- **Work request**
Search the entries for lines that contain the word "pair", and report each one found.
□ □ □ □ □
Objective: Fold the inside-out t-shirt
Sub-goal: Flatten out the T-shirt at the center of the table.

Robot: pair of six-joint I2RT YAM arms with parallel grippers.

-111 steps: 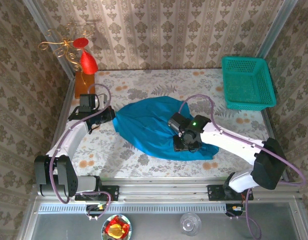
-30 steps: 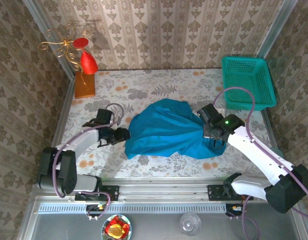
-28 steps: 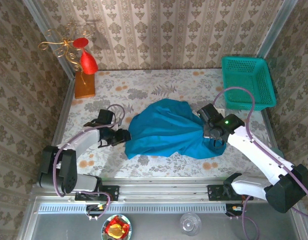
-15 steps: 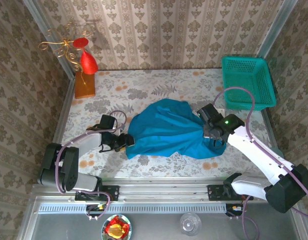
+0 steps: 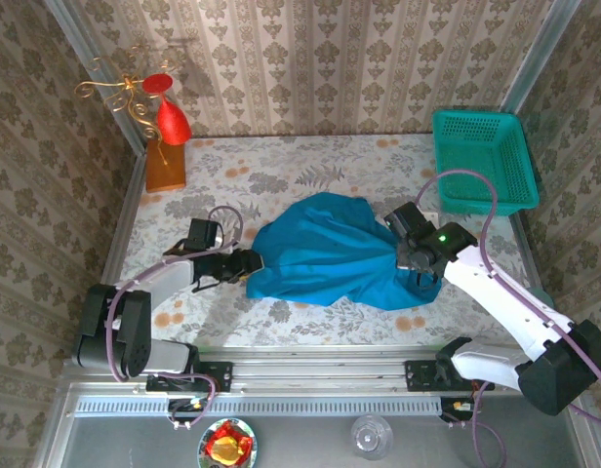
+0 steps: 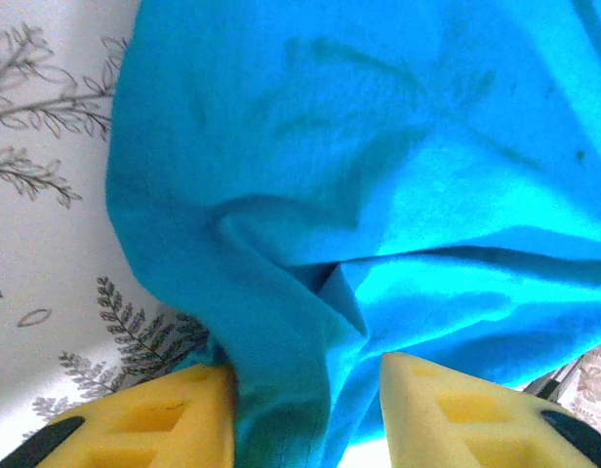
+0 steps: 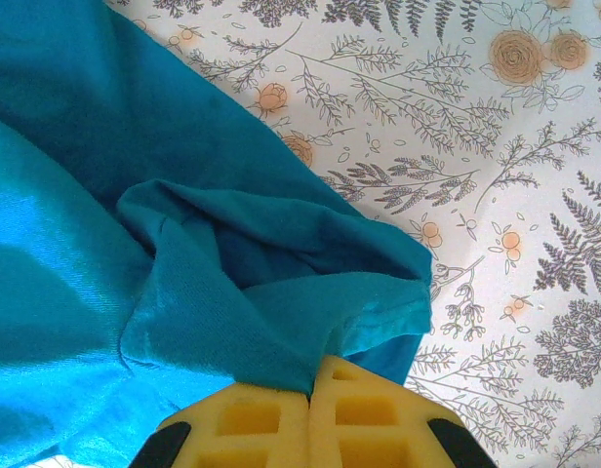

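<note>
The teal-blue t-shirt (image 5: 325, 258) lies bunched in the middle of the flowered table (image 5: 281, 175). My left gripper (image 5: 250, 265) is low at the shirt's left edge. In the left wrist view its yellow pads (image 6: 135, 419) stand apart around a hanging fold of the t-shirt (image 6: 379, 146). The left pad touches the cloth and a gap shows before the right pad, so the left gripper (image 6: 305, 409) is open. My right gripper (image 5: 418, 271) is at the shirt's right edge. In the right wrist view the right gripper (image 7: 312, 400) is shut on a hem of the t-shirt (image 7: 135, 244).
A green mesh basket (image 5: 481, 161) stands at the back right corner. A wooden block (image 5: 165, 168) with a red ornament (image 5: 172, 122) on a gold wire stand is at the back left. Wallpapered walls enclose the table on three sides.
My left gripper has slid right from bare table onto the shirt's left edge, and the cloth there has bunched slightly. The right arm has held still with its grip.
</note>
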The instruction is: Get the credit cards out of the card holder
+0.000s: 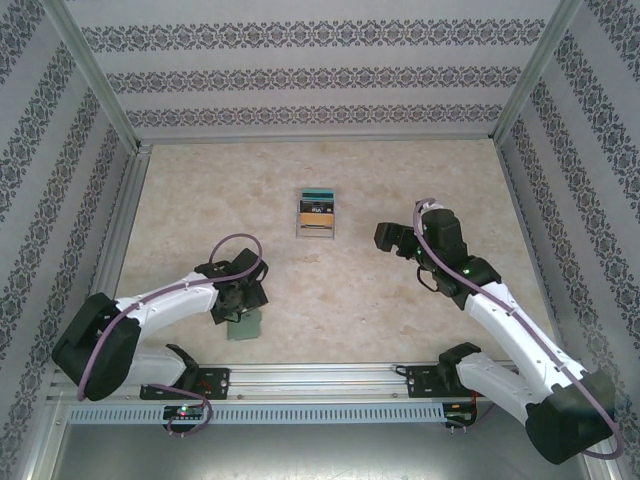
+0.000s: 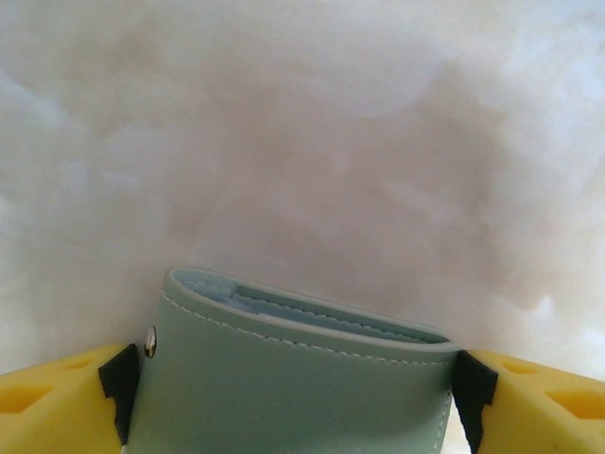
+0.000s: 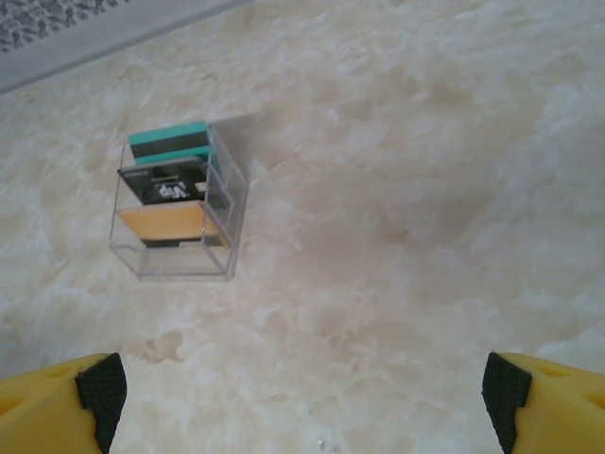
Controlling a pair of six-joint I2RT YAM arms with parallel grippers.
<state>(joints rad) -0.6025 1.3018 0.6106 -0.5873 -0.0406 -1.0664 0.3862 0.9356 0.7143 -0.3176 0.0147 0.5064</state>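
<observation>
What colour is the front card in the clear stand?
Orange-brown: the front card in the clear stand shows best in the right wrist view.

Left arm (image 1: 165, 300) low, elbow bent, wrist turned down. Left gripper (image 1: 240, 300): both pads (image 2: 118, 383) pressed against the edges of the card holder (image 2: 293, 378). Right arm (image 1: 500, 320) reaches forward and inward. Right gripper (image 3: 302, 397): jaws spread wide, tilted downward.

The soft grey-green folding wallet (image 1: 244, 326) lies near left on the pale marbled surface (image 1: 400, 180), clamped in the left end effector (image 2: 296, 383). Thin plastic cards (image 1: 316, 210) stand in a clear plastic stand (image 1: 316, 233) farther off, at centre.
</observation>
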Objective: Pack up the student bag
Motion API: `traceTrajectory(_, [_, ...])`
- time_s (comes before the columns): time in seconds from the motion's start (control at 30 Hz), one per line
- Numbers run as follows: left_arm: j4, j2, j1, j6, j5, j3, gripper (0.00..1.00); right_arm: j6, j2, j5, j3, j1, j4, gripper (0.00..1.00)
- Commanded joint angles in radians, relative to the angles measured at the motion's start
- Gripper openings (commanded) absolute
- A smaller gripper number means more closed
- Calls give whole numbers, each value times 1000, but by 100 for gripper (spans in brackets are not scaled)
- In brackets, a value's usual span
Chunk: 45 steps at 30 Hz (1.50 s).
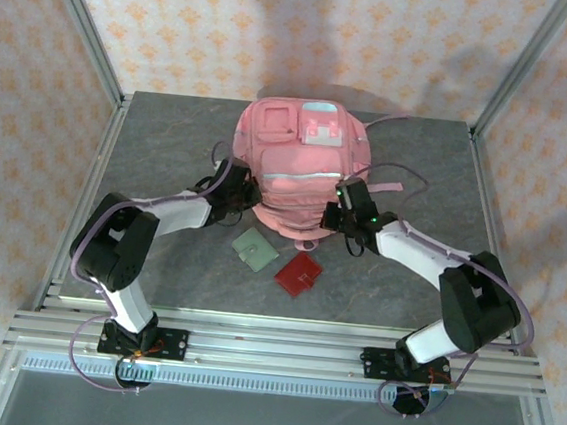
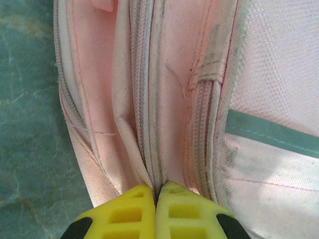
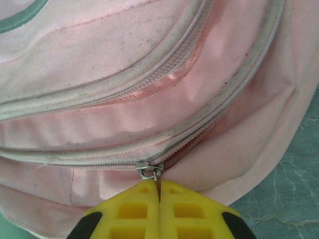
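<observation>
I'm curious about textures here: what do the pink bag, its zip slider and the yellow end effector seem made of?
The student bag looks like woven synthetic fabric, faintly shiny, weave grain visible. The zip slider seems metal: silvery, glinting. The right end effector looks like matte yellow plastic with moulded square recesses.

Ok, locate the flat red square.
In the top view the flat red square lies in front of the pink fabric backpack, right of the flat green square.
</observation>
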Motion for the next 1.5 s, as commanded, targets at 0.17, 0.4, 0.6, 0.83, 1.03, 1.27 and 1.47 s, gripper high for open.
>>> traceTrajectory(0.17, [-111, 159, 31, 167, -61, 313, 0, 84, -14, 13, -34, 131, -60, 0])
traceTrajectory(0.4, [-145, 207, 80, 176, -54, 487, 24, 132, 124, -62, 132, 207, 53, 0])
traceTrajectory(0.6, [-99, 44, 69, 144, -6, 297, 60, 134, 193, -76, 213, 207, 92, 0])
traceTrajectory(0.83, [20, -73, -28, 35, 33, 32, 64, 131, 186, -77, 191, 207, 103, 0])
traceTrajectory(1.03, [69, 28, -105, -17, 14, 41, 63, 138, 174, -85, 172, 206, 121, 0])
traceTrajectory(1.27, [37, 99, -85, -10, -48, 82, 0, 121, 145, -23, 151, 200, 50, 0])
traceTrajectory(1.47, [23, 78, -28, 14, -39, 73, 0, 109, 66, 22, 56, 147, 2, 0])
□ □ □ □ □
- **Completed task**
Robot: pair of six-joint I2RT YAM arms with parallel grippers.
Controlling a pair of six-joint I2RT YAM arms with parallel grippers.

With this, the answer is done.